> [Work instruction] Copy out all lines from the material that contain the string "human".
-- Exercise inputs follows --
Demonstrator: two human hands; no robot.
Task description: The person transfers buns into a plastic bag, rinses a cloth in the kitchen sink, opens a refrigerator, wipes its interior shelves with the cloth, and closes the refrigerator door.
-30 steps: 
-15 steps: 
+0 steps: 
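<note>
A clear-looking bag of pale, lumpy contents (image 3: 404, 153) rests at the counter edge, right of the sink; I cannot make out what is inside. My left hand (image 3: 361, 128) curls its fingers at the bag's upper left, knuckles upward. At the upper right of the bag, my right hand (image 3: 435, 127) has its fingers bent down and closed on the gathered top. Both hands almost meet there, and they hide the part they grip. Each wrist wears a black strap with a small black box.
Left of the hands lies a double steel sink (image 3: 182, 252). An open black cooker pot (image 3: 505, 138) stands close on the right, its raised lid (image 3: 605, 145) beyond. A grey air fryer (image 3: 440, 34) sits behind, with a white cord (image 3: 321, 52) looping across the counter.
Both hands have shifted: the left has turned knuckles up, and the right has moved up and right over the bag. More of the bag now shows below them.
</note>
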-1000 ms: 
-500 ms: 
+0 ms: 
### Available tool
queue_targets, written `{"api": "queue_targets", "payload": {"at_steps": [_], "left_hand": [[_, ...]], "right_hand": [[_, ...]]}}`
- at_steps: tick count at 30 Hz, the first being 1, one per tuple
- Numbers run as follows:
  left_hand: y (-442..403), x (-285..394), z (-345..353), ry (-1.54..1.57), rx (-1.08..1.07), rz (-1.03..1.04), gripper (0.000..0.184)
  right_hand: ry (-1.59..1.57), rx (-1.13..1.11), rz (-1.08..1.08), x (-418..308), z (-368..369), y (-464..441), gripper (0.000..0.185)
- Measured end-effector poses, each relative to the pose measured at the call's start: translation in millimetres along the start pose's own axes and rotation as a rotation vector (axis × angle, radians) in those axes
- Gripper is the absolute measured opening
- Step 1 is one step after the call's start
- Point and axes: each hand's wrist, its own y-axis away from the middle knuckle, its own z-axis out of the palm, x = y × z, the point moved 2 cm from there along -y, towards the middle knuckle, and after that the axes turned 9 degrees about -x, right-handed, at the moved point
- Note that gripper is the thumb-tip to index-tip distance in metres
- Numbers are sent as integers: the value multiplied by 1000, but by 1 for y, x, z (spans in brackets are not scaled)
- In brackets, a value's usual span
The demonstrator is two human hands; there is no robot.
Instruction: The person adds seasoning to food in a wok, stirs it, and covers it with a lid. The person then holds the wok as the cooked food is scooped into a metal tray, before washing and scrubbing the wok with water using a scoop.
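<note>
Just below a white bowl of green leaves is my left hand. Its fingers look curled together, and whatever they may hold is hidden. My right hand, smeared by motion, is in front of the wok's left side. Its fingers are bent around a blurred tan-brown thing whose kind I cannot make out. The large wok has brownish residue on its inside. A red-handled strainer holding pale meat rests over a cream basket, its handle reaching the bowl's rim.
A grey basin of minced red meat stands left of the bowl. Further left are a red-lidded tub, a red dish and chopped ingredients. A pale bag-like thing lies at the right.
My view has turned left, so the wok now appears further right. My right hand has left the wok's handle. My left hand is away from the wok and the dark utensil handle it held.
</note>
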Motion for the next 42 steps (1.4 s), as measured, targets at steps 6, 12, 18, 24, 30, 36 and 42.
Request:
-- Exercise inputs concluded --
> [Answer space]
Demonstrator: two human hands; no robot.
The demonstrator is two human hands; there is no robot.

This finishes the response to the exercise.